The multivariate penalty regression method known as ridge regression (RR) takes a different approach. In addition to minimizing the LS criterion, it also specifically minimizes a penalty on the size of the regression vector. The tuning parameter for RR is continuous and weights this penalty. A greater weight results in a smaller regression vector. Because of the large number of possible models to select from, RR has not seen the popularity that PLS has. However, there are now powerful fusion methods available that can select an acceptable RR model as well as a PLS model for a given set of calibration samples.
Moving beyond RR, many other penalties of various types have recently been studied – and more are being actively proposed and investigated with different purposes in mind. With a variety of penalties, the regression model can be targeted to desirable solutions as well as away from undesirable solutions. Each penalty is accompanied by its respective tuning parameter that needs to be optimized.
Penalties can also be tailored for specific purposes. An area seeing a large increase in novel uses of penalties is calibration maintenance (model updating or more generally, domain adaption) as seen by recent papers published by Google. In analytical chemistry, model updating generally means that a model has first been formed from a set of calibration samples based on an inherent set of primary measurement conditions (physical and chemical matrix effects, instrument, environment, and so on). What if we need the primary model to predict samples in new measurement conditions (secondary)? For example, a model may have been formed to predict the soil organic content for a specific geographic region or soil type using a handheld near-infrared spectrometer, but it may be necessary for the model to predict samples from a different geographic region – the secondary conditions or new domain. Such model update problems can be solved using penalty regression methods.
As noted, various penalties have been or are being studied, including penalties that invoke sparseness in the regression vector (wavelength selection). New approaches are being proposed to perform model updating with only unlabeled data from the secondary conditions (spectra with no reference values).

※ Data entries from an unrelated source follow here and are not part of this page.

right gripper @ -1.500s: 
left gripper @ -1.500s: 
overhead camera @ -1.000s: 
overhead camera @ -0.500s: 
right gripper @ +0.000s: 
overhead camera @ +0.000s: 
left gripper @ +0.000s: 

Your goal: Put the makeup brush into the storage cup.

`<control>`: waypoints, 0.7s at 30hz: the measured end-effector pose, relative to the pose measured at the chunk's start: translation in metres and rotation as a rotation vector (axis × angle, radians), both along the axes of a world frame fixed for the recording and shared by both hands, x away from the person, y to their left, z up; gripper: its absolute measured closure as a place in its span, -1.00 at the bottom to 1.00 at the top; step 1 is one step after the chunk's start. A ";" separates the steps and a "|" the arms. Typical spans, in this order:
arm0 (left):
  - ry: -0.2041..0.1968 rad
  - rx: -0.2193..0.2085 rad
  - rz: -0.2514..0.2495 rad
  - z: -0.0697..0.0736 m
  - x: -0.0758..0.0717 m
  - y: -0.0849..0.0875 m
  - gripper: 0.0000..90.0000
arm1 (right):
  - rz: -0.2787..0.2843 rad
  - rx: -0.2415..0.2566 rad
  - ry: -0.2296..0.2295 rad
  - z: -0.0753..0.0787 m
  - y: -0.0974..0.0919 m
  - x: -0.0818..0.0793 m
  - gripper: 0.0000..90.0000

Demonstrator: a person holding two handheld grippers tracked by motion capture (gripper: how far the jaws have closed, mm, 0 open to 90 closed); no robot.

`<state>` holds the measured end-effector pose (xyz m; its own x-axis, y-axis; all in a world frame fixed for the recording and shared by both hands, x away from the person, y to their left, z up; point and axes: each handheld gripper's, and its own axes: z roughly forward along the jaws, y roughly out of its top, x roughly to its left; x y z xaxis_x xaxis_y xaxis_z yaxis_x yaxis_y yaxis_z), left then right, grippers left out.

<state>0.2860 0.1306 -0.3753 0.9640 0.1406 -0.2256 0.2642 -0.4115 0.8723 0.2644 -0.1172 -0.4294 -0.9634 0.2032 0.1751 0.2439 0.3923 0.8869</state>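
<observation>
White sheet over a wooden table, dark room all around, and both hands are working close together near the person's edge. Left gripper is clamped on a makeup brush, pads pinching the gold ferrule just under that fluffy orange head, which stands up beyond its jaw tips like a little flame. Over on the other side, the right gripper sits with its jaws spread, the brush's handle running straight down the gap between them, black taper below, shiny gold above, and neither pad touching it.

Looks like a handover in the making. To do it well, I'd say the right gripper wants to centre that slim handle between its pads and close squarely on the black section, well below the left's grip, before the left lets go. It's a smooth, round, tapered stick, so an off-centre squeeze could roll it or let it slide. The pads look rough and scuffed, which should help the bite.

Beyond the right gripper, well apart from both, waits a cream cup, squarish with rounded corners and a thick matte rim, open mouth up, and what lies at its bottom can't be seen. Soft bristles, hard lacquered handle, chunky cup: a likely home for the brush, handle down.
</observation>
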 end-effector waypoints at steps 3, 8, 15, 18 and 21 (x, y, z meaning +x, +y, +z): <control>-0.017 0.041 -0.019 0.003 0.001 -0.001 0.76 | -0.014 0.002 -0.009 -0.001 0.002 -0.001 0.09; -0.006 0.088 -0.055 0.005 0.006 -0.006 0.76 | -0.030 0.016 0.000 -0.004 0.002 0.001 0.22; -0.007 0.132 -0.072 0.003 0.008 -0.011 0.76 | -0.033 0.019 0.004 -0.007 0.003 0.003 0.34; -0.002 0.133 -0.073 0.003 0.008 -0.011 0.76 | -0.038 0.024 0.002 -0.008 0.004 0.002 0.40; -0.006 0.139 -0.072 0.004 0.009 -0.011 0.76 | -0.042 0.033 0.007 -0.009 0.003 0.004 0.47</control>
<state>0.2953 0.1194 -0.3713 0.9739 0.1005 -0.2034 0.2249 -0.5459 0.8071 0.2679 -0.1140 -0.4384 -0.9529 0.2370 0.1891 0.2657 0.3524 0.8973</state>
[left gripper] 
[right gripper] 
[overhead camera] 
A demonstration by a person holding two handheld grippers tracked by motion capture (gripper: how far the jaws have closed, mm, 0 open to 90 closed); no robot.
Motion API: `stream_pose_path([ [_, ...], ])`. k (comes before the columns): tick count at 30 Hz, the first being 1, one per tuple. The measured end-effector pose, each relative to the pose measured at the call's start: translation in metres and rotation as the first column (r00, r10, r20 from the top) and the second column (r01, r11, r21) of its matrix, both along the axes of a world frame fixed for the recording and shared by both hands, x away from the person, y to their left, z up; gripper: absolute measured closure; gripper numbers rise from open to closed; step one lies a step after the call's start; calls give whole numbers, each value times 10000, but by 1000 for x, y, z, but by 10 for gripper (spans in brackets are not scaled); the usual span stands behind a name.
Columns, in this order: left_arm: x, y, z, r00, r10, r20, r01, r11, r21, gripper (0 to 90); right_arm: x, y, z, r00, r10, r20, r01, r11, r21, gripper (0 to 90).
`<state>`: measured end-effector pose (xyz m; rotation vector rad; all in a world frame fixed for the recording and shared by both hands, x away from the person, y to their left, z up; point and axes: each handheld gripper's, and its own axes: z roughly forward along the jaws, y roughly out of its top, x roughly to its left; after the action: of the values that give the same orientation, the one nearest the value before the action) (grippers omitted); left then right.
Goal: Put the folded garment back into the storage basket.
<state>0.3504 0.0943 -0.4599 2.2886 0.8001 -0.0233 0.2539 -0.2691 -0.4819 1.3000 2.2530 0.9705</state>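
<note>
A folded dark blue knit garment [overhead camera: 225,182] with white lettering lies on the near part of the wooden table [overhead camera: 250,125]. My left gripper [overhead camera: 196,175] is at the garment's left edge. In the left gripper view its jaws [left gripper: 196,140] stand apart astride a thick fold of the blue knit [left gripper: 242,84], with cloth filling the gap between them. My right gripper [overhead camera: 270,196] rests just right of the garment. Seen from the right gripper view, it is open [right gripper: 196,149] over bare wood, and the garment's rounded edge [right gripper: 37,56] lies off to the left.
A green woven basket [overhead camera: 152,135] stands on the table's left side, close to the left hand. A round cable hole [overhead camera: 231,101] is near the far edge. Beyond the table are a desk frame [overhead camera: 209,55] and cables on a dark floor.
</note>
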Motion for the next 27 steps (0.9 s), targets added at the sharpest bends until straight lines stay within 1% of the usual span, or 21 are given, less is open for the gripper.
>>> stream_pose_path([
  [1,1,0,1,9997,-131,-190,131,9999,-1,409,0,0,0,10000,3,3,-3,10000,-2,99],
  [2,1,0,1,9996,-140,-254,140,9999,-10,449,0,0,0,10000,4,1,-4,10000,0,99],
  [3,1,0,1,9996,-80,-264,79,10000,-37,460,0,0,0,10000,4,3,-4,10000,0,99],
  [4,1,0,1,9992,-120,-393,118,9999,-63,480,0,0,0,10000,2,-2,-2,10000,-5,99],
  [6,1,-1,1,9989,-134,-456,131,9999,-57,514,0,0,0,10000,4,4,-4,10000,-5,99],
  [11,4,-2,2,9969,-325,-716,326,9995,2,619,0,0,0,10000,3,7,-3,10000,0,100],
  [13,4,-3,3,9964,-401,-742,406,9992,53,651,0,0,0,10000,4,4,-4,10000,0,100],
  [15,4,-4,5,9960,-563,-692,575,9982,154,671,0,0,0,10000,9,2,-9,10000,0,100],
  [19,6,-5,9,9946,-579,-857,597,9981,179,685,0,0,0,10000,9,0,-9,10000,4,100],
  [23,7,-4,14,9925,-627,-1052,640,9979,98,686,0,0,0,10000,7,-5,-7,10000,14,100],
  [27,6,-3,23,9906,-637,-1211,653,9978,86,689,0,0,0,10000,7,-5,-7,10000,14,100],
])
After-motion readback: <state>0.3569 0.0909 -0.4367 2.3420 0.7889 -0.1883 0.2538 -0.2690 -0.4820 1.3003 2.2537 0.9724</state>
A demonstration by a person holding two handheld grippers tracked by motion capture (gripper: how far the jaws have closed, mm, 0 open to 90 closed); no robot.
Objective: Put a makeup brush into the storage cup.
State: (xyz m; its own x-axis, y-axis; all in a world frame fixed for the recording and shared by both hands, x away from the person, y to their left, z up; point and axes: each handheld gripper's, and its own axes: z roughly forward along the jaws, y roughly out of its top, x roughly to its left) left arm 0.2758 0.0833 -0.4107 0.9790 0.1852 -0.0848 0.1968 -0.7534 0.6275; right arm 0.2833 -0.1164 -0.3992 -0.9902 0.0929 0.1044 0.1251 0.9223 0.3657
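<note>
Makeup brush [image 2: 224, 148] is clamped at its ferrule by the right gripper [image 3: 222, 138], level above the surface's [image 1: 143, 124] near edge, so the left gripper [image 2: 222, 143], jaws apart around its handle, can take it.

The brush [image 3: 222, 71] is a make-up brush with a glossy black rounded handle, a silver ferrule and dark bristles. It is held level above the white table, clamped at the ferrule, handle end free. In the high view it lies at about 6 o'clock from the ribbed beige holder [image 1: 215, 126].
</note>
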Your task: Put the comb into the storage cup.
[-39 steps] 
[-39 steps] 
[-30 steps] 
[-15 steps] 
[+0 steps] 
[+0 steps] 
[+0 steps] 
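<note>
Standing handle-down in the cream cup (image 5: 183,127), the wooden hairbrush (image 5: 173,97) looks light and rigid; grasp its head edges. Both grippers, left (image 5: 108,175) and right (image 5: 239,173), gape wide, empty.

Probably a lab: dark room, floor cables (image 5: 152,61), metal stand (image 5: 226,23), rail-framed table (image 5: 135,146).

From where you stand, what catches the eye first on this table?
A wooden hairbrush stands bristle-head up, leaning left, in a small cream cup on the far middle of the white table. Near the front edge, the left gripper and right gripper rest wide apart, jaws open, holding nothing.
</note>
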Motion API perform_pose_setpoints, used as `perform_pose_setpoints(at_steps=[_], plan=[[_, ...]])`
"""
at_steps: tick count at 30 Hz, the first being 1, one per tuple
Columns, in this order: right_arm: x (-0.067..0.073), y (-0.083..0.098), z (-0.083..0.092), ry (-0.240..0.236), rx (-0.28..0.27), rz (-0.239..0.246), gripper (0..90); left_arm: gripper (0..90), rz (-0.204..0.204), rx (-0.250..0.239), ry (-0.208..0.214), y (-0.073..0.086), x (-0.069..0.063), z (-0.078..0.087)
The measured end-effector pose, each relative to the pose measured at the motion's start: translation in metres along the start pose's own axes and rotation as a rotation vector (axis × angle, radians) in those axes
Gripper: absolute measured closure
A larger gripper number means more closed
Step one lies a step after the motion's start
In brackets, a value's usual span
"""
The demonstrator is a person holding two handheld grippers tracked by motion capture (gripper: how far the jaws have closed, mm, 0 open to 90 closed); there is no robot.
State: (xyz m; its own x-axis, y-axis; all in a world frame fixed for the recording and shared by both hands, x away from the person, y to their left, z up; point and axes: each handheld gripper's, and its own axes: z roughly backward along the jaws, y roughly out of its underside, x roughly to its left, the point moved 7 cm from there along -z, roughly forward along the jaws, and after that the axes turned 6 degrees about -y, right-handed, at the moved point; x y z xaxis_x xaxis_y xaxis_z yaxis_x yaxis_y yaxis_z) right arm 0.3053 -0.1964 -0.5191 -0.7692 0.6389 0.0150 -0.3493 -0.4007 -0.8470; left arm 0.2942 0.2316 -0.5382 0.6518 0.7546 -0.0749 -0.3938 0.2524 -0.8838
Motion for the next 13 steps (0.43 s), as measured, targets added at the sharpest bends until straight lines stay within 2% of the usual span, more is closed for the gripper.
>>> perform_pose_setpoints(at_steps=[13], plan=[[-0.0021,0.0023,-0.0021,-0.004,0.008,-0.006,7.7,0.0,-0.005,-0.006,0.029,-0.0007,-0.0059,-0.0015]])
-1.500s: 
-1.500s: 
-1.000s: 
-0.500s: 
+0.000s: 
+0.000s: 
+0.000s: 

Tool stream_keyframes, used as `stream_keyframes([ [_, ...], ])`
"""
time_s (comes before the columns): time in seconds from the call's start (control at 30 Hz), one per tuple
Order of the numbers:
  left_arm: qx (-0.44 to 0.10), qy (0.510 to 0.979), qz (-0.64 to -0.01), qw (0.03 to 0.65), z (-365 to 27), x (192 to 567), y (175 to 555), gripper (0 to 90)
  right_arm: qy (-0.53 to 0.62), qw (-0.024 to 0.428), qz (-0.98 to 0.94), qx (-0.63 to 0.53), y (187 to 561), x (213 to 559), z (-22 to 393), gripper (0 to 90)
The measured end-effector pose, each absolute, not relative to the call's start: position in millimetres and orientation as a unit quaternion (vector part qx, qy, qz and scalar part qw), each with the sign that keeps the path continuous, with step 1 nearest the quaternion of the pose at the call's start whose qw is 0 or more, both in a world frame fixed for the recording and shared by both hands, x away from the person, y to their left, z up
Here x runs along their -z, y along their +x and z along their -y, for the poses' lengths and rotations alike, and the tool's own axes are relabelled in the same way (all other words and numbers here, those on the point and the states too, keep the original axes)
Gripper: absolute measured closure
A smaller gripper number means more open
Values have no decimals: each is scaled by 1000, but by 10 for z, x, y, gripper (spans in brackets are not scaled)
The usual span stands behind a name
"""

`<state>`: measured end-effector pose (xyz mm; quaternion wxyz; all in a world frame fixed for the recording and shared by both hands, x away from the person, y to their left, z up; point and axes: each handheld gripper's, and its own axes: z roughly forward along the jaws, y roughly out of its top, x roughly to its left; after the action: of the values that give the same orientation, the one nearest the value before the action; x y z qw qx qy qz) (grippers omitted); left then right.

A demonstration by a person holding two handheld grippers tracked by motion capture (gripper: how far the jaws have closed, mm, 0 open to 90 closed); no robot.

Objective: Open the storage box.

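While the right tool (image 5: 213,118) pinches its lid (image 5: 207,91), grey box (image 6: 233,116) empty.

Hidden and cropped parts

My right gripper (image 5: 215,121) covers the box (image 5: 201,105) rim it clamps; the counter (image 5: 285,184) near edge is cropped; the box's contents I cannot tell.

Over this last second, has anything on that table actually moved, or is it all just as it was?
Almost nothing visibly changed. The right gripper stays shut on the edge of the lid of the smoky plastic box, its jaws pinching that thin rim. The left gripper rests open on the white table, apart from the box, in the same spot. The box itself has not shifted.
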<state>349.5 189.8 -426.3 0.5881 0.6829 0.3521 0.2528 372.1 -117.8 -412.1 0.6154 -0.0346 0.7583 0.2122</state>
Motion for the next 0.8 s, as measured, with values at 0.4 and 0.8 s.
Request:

An upcoming issue of the Journal of Chemometrics is devoted to penalty methods, due around May next year. It includes papers on using unique penalties for novel model updating approaches using a variety of spectral situations, greater image resolution for fluorescence microscopy, a tuning parameter independent support vector machine, experimental design and improved sparsity approaches, as well as enhanced 3D spectral data analysis.
In my view, penalty methods are the future and will make spectroscopic model updating a reality.